I was also interested just in how cells and enzymes work. I used Harry’s techniques to look at
which enzymes were working, and one of them was adenosine deaminase. There had been some
work on that by a brilliant woman named Eloise Giblett, and I got into looking at it. I’m still in
it, in a way, in that we thought there was one adenosine deaminase gene called ADA1, and it now
seems that there is an additional gene, ADA2. What that gave you was immunodeficiencies, and
I was very interested in all of them. It used to be that if you had a child with this deficiency, you
had six months, and the child was gone. Now, you can treat it. First, we showed that you could fix
it by doing a transplant from one person to another.
J.H.: A blood cell.
R.H.: A blood cell and also sometimes a white cell. So it now is a treatable disease. Except now you
find that there’s really another form of adenosine deaminase called ADA2. What has been shown—
not by me, but by other people—is that it gives you early onset of neurologic abnormalities.
J.H.: Strokes.
R.H.: Yes. That needs to be looked at and treated. And that’s the most marvelous thing, that
you can open it up, you can find out where to go. Hopefully, even though it takes usually about
20–25 years, you can make it a disease that you can cure. I don’t think we’re following that up
enough, really.
J.H.: That must have been exciting for you to see—to go from this disease that was lethal, to having
provided some of the inspiration that this could be curable, to seeing it actually be treatable.
R.H.: Right. The same thing as for Pompe disease. Right now people are trying things. And it’s
very exciting. What I think was more exciting is what I fell over, which was self-cure.
J.H.: This is the somatic reversion, right?

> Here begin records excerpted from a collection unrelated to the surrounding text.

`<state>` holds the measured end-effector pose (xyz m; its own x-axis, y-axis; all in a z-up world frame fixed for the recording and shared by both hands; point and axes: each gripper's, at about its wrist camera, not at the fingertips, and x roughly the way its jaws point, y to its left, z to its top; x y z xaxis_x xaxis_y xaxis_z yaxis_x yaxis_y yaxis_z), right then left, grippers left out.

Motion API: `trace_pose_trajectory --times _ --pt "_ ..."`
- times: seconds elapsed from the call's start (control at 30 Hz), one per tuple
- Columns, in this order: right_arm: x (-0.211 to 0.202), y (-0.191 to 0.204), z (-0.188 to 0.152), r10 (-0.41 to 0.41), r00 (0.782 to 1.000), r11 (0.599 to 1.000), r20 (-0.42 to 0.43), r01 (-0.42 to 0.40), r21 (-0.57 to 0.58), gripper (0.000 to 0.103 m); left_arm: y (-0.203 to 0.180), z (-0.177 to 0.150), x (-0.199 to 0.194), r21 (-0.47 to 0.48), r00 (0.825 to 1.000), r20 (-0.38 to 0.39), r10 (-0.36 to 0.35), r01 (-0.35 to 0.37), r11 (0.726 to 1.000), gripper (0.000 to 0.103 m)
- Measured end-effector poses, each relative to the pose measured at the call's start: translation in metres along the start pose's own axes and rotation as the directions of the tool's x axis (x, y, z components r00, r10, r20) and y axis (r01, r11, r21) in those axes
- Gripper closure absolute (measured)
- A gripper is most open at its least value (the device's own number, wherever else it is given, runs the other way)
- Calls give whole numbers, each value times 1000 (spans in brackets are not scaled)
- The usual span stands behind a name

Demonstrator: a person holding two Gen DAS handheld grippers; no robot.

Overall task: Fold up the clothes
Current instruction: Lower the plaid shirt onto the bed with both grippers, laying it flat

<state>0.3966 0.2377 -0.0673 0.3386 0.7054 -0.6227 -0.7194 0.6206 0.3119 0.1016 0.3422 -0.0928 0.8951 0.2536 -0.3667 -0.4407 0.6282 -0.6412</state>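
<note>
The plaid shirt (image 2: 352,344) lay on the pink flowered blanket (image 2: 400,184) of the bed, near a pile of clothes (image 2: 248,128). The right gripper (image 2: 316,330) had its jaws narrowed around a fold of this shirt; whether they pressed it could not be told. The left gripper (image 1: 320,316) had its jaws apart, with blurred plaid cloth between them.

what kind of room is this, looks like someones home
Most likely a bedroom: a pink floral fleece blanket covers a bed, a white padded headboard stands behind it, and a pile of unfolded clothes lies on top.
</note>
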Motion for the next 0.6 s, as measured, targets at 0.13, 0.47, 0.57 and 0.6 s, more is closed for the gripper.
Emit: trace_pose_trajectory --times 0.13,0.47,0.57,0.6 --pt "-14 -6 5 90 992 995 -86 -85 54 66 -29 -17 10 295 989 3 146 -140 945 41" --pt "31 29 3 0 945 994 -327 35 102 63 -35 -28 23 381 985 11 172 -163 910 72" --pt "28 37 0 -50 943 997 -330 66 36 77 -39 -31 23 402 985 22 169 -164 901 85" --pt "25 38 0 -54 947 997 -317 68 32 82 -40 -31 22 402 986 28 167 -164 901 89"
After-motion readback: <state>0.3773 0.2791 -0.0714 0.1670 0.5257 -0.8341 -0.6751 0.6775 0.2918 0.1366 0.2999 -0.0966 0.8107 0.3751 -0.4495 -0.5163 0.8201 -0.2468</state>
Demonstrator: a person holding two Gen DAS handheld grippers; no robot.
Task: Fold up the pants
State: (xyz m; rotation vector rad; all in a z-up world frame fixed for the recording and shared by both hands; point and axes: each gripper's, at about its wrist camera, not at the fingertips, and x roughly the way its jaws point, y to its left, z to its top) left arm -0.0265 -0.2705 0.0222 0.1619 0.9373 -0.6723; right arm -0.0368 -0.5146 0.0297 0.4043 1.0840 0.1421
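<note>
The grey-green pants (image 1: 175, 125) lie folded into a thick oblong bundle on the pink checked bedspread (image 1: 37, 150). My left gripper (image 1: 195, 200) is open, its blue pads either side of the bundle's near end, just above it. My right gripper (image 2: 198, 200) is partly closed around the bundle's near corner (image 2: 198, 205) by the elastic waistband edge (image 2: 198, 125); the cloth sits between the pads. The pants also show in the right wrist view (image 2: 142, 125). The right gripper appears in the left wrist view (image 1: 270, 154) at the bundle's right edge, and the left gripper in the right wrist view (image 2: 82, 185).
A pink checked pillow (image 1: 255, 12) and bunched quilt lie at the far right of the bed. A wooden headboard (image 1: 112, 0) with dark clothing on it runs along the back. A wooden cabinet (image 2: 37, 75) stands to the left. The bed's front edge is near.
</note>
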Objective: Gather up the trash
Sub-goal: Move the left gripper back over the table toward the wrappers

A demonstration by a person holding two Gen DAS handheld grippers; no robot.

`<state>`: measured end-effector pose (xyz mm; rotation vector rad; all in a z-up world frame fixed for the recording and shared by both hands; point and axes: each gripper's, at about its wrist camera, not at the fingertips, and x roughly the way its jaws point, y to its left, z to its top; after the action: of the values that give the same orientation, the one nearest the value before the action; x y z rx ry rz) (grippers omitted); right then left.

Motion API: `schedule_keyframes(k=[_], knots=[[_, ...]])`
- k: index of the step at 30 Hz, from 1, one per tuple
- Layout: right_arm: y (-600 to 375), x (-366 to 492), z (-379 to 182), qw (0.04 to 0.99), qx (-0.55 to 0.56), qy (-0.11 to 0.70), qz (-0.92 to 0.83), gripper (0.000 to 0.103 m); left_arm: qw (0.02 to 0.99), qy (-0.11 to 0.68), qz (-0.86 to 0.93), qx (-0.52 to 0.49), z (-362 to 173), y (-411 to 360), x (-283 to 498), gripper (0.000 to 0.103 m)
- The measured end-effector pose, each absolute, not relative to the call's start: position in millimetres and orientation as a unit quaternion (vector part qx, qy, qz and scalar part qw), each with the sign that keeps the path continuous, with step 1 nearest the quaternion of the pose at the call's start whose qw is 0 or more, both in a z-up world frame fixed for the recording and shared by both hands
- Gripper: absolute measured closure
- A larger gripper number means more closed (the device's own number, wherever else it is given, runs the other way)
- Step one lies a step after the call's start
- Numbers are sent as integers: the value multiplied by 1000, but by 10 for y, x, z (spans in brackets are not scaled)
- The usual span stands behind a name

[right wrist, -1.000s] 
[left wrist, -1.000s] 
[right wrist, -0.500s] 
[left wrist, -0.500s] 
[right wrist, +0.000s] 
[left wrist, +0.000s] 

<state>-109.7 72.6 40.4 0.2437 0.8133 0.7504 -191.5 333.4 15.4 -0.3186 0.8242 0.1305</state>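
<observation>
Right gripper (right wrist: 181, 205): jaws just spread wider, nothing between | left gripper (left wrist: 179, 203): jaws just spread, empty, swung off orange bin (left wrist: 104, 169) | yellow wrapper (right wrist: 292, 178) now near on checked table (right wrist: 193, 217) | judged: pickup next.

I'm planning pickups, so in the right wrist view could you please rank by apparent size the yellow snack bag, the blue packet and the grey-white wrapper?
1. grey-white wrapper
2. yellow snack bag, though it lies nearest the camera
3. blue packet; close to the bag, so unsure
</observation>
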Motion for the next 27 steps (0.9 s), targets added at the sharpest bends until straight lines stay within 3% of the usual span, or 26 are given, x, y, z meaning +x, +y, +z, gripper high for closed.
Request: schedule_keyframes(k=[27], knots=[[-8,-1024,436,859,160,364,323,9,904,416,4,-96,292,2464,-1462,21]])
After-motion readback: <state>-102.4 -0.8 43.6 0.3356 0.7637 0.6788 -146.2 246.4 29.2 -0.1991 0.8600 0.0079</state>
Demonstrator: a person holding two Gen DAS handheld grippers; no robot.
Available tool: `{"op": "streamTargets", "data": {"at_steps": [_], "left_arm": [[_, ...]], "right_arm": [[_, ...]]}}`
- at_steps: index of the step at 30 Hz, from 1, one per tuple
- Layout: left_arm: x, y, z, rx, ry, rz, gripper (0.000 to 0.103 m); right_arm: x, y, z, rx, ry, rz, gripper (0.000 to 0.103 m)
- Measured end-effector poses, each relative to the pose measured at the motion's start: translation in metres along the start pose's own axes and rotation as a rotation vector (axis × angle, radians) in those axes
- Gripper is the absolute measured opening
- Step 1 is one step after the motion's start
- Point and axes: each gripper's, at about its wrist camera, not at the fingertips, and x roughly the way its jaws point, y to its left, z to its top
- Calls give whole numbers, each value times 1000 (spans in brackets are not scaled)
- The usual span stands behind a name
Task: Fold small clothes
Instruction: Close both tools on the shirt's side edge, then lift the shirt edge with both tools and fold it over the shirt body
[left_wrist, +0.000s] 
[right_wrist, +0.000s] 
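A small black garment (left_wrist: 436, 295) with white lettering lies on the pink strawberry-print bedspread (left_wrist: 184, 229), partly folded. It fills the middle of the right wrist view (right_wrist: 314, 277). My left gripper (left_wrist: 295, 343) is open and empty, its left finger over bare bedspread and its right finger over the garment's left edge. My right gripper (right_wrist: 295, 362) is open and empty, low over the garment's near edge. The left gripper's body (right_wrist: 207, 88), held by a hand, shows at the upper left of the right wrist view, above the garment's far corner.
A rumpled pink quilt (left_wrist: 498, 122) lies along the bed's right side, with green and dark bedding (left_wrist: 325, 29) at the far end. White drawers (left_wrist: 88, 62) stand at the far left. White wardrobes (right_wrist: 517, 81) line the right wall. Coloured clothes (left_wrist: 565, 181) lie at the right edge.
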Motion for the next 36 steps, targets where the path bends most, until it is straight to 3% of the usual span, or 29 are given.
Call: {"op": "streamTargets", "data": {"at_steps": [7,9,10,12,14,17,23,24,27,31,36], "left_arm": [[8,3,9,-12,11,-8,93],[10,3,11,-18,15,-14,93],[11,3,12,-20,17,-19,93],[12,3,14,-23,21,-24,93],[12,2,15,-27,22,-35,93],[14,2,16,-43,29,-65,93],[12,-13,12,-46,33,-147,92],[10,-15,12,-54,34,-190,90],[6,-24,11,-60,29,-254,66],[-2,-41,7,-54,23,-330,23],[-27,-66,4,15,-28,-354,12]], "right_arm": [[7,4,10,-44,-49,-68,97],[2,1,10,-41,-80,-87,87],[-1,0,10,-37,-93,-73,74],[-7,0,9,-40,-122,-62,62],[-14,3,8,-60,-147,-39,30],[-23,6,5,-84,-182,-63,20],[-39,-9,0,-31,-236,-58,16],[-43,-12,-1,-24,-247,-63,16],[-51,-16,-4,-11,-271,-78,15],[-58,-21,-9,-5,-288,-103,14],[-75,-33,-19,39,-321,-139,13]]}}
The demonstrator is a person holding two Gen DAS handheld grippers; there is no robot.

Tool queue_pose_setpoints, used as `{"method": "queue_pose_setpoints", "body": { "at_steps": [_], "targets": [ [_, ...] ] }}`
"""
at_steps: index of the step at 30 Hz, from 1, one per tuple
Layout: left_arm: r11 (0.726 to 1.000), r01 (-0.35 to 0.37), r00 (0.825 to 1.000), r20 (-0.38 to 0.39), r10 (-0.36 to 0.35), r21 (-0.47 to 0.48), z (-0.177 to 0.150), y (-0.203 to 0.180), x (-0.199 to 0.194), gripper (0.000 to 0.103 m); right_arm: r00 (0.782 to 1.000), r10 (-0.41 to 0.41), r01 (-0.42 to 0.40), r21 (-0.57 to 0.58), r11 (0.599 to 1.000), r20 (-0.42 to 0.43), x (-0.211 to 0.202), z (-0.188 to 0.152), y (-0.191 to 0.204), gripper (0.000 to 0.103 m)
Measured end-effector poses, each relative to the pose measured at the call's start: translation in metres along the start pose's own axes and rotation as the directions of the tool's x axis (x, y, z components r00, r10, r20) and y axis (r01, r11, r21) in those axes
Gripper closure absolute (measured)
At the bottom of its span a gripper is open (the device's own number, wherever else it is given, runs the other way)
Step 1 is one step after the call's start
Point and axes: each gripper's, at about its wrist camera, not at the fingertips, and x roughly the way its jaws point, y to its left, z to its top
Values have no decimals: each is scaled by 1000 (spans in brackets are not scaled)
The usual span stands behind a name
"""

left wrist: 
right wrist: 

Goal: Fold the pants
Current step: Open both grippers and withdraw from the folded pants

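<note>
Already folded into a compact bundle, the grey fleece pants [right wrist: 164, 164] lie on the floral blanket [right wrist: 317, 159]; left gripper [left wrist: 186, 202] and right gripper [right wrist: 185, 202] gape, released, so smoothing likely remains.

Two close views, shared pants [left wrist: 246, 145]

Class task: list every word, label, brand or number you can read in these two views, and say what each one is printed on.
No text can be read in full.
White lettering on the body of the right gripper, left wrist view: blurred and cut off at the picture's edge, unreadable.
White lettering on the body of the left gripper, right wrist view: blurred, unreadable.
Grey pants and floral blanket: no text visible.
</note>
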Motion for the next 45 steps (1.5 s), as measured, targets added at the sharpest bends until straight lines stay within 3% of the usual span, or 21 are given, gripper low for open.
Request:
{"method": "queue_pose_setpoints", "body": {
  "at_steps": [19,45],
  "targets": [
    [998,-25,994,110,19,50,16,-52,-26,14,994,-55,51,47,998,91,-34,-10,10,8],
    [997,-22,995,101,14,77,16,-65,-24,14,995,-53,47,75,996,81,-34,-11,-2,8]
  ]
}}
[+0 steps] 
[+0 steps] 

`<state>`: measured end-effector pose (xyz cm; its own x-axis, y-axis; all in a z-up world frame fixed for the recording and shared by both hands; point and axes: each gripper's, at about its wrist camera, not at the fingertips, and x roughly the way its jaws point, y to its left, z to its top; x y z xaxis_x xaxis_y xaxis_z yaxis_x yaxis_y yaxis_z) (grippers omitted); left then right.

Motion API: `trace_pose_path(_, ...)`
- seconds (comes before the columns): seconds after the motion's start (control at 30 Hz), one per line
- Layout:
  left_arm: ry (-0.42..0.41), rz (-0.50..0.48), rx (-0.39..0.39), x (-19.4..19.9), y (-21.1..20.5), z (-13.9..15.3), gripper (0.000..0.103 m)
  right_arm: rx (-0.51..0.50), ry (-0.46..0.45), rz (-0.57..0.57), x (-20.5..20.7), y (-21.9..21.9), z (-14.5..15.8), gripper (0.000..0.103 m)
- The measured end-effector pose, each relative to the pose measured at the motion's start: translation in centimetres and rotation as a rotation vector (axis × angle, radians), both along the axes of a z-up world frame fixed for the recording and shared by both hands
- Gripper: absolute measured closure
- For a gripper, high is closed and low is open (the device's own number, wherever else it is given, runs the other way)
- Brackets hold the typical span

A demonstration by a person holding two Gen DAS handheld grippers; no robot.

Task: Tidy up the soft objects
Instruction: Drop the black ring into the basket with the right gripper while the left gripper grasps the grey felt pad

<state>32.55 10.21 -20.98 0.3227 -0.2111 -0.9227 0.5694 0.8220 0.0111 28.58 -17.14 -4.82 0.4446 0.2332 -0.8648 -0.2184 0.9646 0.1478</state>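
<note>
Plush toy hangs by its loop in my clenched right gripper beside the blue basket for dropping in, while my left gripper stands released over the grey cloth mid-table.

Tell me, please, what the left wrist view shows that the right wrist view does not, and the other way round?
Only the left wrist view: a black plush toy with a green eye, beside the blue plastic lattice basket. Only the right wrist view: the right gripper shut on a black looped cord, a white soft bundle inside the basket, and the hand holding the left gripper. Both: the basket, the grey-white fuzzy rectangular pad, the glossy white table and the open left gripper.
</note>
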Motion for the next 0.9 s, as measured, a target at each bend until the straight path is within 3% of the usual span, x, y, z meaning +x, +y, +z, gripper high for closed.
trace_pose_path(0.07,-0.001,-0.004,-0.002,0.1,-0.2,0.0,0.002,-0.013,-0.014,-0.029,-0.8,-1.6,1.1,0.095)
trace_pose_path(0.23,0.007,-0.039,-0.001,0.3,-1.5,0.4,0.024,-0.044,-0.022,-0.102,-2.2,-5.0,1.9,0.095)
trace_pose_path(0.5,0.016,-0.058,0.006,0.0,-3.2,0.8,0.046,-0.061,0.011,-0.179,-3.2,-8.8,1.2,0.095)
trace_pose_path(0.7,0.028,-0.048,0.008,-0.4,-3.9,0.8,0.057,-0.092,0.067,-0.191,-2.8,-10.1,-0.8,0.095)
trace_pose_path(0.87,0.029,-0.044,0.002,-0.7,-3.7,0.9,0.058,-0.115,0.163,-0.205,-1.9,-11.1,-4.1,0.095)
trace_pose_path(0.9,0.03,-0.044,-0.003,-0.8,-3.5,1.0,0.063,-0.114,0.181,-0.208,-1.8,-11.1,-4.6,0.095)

R.H.: Right, somatic reversion. I had a patient I was collaborating with, and he died in about four
or five years. During that period, his parents had another child, and it turned out that that child
carried the adenosine deaminase deficiency. Except instead of dying, he was getting better! We’d
go over him with the person who was taking care of him, and he wasn’t dying, he was getting
better. We went and looked at all of his cells and his lymphocytes and saw that he had reverted
most of his lymphocytes to normal. So that was very exciting. And it turns out it’s not just for
adenosine deaminase. There are many disorders which, if you know how to look, you can find
reversion to normal. If I were still working in that area now, that’s what I’d go after.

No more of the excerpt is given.